# [WHAT IS NEEDED]
Your response should be the listing below, repeated exactly and in full.

# [DATA PROVIDED]
<<<<
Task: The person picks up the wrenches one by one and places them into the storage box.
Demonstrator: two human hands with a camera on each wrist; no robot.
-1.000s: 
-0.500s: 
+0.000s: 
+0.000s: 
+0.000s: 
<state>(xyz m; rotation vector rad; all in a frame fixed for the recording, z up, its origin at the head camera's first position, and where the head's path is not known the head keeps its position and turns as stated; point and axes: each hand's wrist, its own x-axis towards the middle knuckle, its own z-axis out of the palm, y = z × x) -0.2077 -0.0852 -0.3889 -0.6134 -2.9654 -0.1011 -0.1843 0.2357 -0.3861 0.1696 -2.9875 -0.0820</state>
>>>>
# [REPLY]
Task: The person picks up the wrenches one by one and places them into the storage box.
Demonstrator: two human hands with a camera on each wrist; no robot.
-1.000s: 
-0.500s: 
+0.000s: 
+0.000s: 
+0.000s: 
<state>(xyz m; rotation vector rad; all in a frame fixed for the recording, z up, its origin at the head camera's first position, and where the head's path is not known the head keeps its position and turns as stated; point and axes: each hand's wrist, its own x-axis towards the middle knuckle, its own z-axis out of the palm, y = z × x) -0.2077 -0.0852 -0.3889 -0.6134 -2.9654 -0.1011 -0.1843 0.2357 -0.3861 0.1696 -2.9875 -0.0820</state>

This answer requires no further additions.